One is people who are just worn down by the past year and don't want to think about reality right now.

But there is also a philosophy of positivity and 'law of attraction' that has taken reasonable ideas of posotive thinking and goal visualisation into something much worse. Here you get told that you have to think positively because then you will attract happiness, wealthier into your life. If you think negatively then you attract negativity into your life (And it will be your fault for thinking negatively). That line of thinking does seem to ignore the reality that shut stuff happens and it's ok not to be positive all the time. It comes up a lot on the threads about MLMs because their adherents push positive thinking a lot. There is a regular poster on those threads who is a psychologist (I think) and she has posted a lot about how dangerous this style of positive thinking can be. And it absolutely is denying/hiding from reality.

Steptoeshorse1965 · 04/04/2021 10:01

Agree. People seem to live in a world of their own nowadays, it's only through adversity we grow as people, and see what we are capable of, and how we manage it. No one has a right to unbridled happiness, all life is pretty much is a series of events, most not co-ordinated in any way, and we have to get on and deal with them. No one wants grief and trouble in life, and we want to be happy, so much however we have no control over. People now don't cope as well as previous generations, the stoicism is just not bred in now. Everything is someone's fault, always somebody else to blame now in the eyes of many.

Spudlet · 04/04/2021 10:11

I’m actively managing my mental health and have been for a good while now. For me that means hiding certain boards on here and limiting my news consumption - I read the news every day from several sources but I don’t watch the news, ever. And I don’t allow myself to doom scroll - well, I try not to anyway.

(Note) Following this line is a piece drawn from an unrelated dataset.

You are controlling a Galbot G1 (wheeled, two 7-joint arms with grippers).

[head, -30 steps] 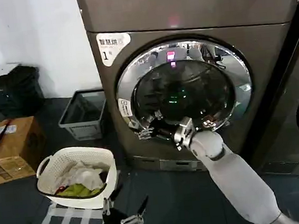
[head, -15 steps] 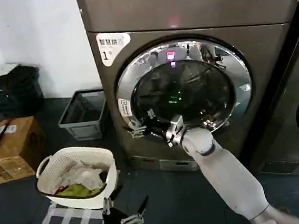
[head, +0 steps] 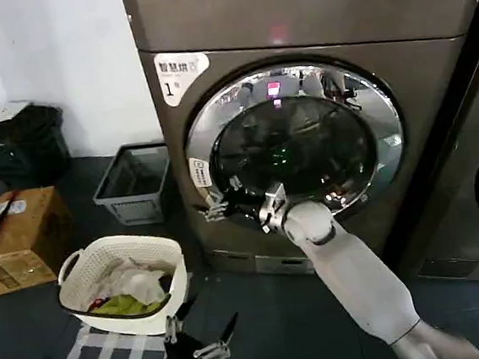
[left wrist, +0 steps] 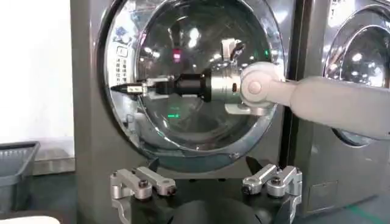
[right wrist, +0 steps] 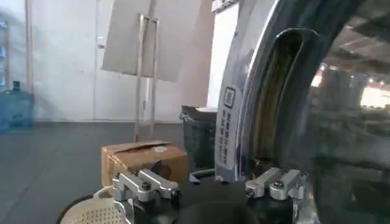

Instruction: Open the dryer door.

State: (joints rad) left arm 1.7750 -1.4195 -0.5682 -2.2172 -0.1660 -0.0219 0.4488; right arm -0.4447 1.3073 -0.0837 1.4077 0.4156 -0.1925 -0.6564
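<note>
Chrome-rimmed dryer door (head: 304, 143) meets right gripper (head: 215, 206) at its lower-left edge.

The right arm (head: 359, 274) is a smooth light grey tube that ends in a round white joint ball (left wrist: 259, 87). After the ball come a ribbed silver metal collar and a black cylinder. The right gripper (left wrist: 131, 89) has thin silver and black fingers. The left gripper (head: 196, 343) has a black base and silver metal finger links (left wrist: 141, 182) with dark round screws.
</note>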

If I start talking about the situation too much I feel utterly hopeless tbh, so I tend to limit those conversations to a few people - mostly mum and DH, as I know we won’t get sucked into a doom spiral but will listen to and support one another (it’s not all task from me, I do my share of buoying up as well). I tend to try and divert conversations with others away from doom-laden topics. I suppose someone who doesn’t know me could perceive me as a ‘happy happy happy’ type - I’m just doing what I need to in order to stay above the water 🤷‍♀️

I was listening to a podcast last week in which the person being interviewed said he thought that almost everyone was going to have a degree of trauma for a while after this year - I agree with that. We’ve all been affected to a greater or lesser extent. We can’t expect that everyone will just shake it off in an instant and go on as normal. We are going to need to look after ourselves and one another to get through.

Waxonwaxoff0 · 04/04/2021 10:29

I find negativity draining. I like to be happy, so do my friends and we always see the good things in life. It's not that I can't cope with it, I just don't enjoy talking about miserable things. I don't want to sit around having conversations about Brexit and Covid mutations.

Oblomov21 · 04/04/2021 10:30

Reality? No thanks. It's fucking miserable.

user1493413286 · 04/04/2021 10:36

Many of my problems as an adult are due to growing up feeling that I always had to be ok/happy and if I wasn’t ok then I needed to pretend that I was ok. It meant I grew up not recognising that it’s ok to feel low or recognise that things are crap sometimes. The articles I’ve read about toxic positivity ring very true for me. It’s very hard to get the balance between acknowledging things being hard and not moaning all the time.